ABSTRACT: The use of volar locking plates (VLPs) for distal radius fractures has remarkably improved clinical outcomes; however, there are some reports of delayed recovery of grip strength. Since January 2019, we have been conducting an early and proactive grip strength training program (EGTP). In this program, 20 minutes of grip strength training-using a gripper with a load of 0.7 kg-was initiated from 2 weeks after surgery; the load was then gradually increased. From 6 weeks postsurgery, daily home grip strength training was performed using a gripper with a load of 5 kg, provided to the patient.We investigated whether the introduction of the EGTP could lead to earlier recovery of grip strength. We also examined whether the EGTP caused postoperative correction loss at the fractured site, or contributed to the early improvement of wrist function.Thirty-nine patients who underwent surgery using VLPs for distal radius fractures were included in this study; 20 followed the EGTP (EGTP group) and 19 patients did not (NGTP group). For these patients, grip strength and range of motion of the wrist joint were evaluated both 3 and 6 months postoperatively. The Quick Disabilities of the Arm, Shoulder, and Hand (qDASH) scores were also evaluated 6 months postoperatively. Additionally, corrective losses of radial inclination (RI), palmar tilt (PT), and ulnar variance (UV)-occurring from immediately postsurgery to 6 months after surgery-were evaluated.At both 3 and 6 months postoperatively, the grip strength of the EGTP group was significantly higher than that of the NGTP group. Regarding range of motion, only palmar flexion was significantly improved in the EGTP group at 3 months postoperatively. Conversely, no differences in corrective losses of RI, PT, and UV, or in qDASH scores, were observed between the two groups.The results of this study suggest that the EGTP can provide early recovery of grip strength and palmar flexion of the wrist without causing corrective loss at the fracture site.

Introduction

Various surgical techniques have been used to treat distal radius fractures; however, since the introduction of volar locking plates (VLPs), outcomes have improved dramatically.[ With the use of VLPs, postoperative correction loss is less likely to occur, even if range of motion exercises are performed early in the postoperative period; a good range of motion can therefore be obtained earlier.[ Nevertheless, there are some reports of delayed recovery regarding grip strength.[ This is because unlike range of motion exercises, grip strength training—which places more stress on the fracture site—tends to be initiated later. Furthermore, there are few reports of well-planned grip strength training programs that begin early after surgery for distal radius fractures. It was therefore speculated that the muscle strength related to grip strength would decrease by the time proactive grip strength training was initiated, and would take a long time to recover. We hypothesized that if patients follow a proactive grip strength training program from the early postoperative period, a satisfactory grip strength may be acquired sooner.

In January 2019, our institution initiated an early and proactive grip strength training program (EGTP).
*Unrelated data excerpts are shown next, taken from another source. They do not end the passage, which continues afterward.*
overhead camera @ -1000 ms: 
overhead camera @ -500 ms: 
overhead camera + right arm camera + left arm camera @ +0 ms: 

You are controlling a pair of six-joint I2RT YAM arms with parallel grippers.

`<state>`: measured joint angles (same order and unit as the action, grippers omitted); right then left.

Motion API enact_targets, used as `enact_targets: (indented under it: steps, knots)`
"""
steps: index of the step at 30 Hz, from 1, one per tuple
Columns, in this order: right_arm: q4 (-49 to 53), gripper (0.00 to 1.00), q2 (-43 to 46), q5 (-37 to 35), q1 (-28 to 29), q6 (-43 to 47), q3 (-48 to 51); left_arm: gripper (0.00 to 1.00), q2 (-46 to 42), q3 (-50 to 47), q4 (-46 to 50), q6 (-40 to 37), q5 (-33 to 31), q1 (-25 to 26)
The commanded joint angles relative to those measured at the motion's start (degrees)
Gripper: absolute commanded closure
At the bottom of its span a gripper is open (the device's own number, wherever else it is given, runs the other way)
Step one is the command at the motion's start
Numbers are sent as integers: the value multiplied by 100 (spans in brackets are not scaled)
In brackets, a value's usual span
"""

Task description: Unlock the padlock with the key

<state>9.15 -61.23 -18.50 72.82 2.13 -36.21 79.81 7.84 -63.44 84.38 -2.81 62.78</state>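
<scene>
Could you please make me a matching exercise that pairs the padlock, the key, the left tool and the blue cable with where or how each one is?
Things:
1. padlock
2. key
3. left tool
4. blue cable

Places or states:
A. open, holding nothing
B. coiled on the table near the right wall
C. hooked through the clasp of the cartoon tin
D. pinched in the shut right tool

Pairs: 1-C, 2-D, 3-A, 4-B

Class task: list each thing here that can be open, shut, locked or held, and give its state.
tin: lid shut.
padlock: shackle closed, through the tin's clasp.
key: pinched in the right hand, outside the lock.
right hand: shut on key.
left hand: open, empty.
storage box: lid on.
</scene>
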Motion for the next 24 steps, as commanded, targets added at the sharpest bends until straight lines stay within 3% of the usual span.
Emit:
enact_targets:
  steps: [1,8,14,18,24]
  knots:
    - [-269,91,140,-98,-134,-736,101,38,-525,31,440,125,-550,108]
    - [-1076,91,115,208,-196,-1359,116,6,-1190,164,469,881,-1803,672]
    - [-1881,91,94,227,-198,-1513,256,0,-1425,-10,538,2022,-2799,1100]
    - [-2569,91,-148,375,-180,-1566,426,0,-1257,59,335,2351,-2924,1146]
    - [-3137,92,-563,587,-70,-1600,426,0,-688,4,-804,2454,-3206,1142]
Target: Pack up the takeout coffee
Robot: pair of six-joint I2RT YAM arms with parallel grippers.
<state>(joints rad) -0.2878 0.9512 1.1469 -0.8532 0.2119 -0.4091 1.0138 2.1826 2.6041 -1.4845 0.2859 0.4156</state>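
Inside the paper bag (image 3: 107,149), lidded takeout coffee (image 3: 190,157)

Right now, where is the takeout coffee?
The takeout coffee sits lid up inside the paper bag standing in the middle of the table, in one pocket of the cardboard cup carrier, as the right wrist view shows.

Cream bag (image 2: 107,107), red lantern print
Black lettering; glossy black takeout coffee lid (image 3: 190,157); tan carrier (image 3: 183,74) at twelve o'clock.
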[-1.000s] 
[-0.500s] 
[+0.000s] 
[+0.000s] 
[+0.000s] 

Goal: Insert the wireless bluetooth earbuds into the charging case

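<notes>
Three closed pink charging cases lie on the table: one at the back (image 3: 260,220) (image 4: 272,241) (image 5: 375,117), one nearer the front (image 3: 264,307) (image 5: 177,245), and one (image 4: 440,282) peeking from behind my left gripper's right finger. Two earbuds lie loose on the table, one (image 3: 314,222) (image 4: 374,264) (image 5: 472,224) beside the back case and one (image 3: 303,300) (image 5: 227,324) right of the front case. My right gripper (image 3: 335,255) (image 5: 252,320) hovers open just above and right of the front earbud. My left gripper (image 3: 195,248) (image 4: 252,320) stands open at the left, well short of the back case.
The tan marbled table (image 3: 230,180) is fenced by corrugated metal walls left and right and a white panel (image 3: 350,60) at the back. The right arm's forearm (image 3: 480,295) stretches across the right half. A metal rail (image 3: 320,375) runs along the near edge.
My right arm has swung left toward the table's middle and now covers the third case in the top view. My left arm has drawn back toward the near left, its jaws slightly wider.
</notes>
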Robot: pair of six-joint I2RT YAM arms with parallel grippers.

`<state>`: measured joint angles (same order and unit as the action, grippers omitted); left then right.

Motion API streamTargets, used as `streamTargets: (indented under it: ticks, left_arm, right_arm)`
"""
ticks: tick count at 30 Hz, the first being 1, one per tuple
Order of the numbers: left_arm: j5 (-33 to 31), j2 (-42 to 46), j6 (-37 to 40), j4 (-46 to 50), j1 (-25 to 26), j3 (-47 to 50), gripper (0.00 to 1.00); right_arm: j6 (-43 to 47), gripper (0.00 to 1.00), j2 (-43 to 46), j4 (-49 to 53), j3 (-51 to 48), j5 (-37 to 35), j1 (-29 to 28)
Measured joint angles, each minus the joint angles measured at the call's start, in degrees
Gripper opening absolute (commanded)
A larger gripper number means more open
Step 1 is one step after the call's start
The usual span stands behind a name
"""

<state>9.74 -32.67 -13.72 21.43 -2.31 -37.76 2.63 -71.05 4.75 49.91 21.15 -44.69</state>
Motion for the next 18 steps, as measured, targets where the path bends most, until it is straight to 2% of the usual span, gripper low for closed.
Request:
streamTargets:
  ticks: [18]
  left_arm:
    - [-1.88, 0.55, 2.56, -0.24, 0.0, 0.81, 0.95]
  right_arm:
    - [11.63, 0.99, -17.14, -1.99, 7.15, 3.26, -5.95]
In this ongoing program, training with a light-load gripper is initiated during the early postoperative period of VLP fixation for distal radius fractures; the load is then gradually increased according to the bone fusion status. In this study, we investigated whether the introduction of the EGTP lead to earlier acquisition of satisfactory grip strength by comparing the recovery of grip strength with that in patients before the introduction of the EGTP. We also examined whether the EGTP caused postoperative corrective loss at the fractured site, or contributed to early improvement of wrist function.

Materials and methods

This retrospective study (case–control study) was conducted with approval from the institution's ethical review committee, and informed consent for publication of this article was obtained from the patients. We conducted a retrospective, comparative study to evaluate the efficacy of the EGTP for the recovery of grip strength after surgery for distal radius fractures. The inclusion criteria for this study were: patients who underwent fixation with VLPs for distal radius fractures between January 2015 and February 2022, as well as postoperative rehabilitation under the supervision of occupational therapists (OT); assessment of grip strength and wrist range of motion at 3 and 6 months postoperatively; a Quick Disabilities of the Arm, Shoulder, and Hand (qDASH) score at 6 months postoperatively; plain radiographs of the wrist at the time of injury, immediately after surgery, and at 6 months postoperatively; and computed tomography at the time of injury. Exclusion criteria were concomitant injuries around the wrist, and the use of external fixators that would affect grip strength. We analyzed data from 50 patients. Of these 50 patients, 45 met the inclusion criteria, and of these 45 patients, 6 were excluded based on the exclusion criteria. As a result, 39 patients who underwent VLP fixation for distal radius fractures met the criteria. Of these patients, 19 patients who underwent surgery between January 2015 and December 2018 did not follow the EGTP (NGTP group; before the initiation of EGTP), while 20 patients who underwent surgery after January 2019 followed the EGTP (EGTP group; after the initiation of EGTP).

Surgery

Surgery for distal radius fractures were performed using the standard VLP fixation technique with the transflexor carpi radialis approach. The VLPs used were: 10 HYBRIX or HYBRIX-D (Mizuho Medical Co, Ltd., Tokyo, Japan), 5 DVR (Zimmer Biomet, Warsaw, IN), 1 VariAx (Stryker Corporation, Kalamazoo, MI), and 1 VA LCP (DePuy Synthes, Raynham, MA) in the NGTP group; and 19 HYBRIX or HYBRIX-D, and 1 DVR in the EGTP group. After surgery, a plastic brace was attached to the wrist joint for 1 to 2 weeks and removed during rehabilitation. Surgeries were performed by two experienced hand surgeons (Y.K. and K.Y.).

Rehabilitation

Rehabilitation began the day after surgery in both groups, with active assistive range of motion exercises of the wrist joint performed according to the postoperative pain status; towel squeezing and silicone putty compression training were also prescribed 3 weeks postoperatively as part of the usual grip strength training program at the hospital. Additionally, the EGTP—performed using a DigiFlex Exercise System (DIGI-FLEX, New York)—was followed by patients in the EGTP group.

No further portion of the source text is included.